This is fairly typical of third-world countries. Your business only lasts as long as your patron survives politically. The mayor complains that the city-state of Prospera buys power from the local power company. Of course they do. That's the point usually of SEZs: that they bring local industry and they pay for local services. He complains that the revenue from the apartment tower would have paid for a lot if they paid normal fees and were subject to normal permitting but if they were they wouldn't have built there.

These are all fairly typical to any place and mostly intended outcomes. The SEZ approach is usually a mechanism to promote industry in a place that usually won't see it. But local governments are corrupt. About the one reason you can be sure that Prospera isn't malevolent is that they didn't spend some fraction of those billions of dollars in rigging the election so that their guy would continue to be in power.


> His plan called for “Prosperity Zones” where laws and regulations would be “reset” and governmental powers like taxation, eminent domain, and policing would fall to a private corporation that ran the zone.

It's like they read Neuromancer and thought it was an aspirational goal.

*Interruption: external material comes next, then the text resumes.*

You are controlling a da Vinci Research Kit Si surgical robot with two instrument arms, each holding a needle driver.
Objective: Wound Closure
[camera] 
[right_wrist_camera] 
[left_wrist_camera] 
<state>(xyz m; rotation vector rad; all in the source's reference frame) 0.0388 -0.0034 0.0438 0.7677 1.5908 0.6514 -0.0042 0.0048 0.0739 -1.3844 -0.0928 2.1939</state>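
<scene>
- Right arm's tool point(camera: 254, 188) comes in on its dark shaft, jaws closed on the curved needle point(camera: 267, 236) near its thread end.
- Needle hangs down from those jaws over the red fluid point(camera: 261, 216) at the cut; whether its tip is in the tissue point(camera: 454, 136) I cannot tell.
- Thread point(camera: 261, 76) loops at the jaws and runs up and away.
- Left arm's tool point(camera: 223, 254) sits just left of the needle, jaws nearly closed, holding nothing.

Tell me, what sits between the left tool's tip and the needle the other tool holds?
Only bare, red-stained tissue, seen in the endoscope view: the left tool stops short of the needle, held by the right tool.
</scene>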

I think this is a pretty common goal. This video is a bit pessimistic, but it shows a lot of evidence that many tech billionaires are aspiring to that end. Most notably Peter Thiel

https://www.youtube.com/watch?v=5RpPTRcz1no&t=67s&pp=ygUQZGF...


Pretty common. See Musk’s love for Iain Banks’ Culture novels.

Musk didn't read very carefully.

So weird to be a fan of The Culture and also be anti-trans.

The culture is not libertarian. Anarcho socialism is the closest thing, but post scarcity, so not really applicable to anything in the present

Not really the point.

Musk names his ships after the Culture, but the author was an avowed left-wing socialist who'd probably see Musk as our version of Veppers. He was... not a huge fan of billionaire oligarchs.


The culture as an aspirational goal is a good thing. It's a fantastic vision of the future. So I'm not sure why you're using it as a similar comparison to neuromancer.


Direct link to CSIS's report: https://www.csis.org/analysis/engines-prosperity-promise-zon...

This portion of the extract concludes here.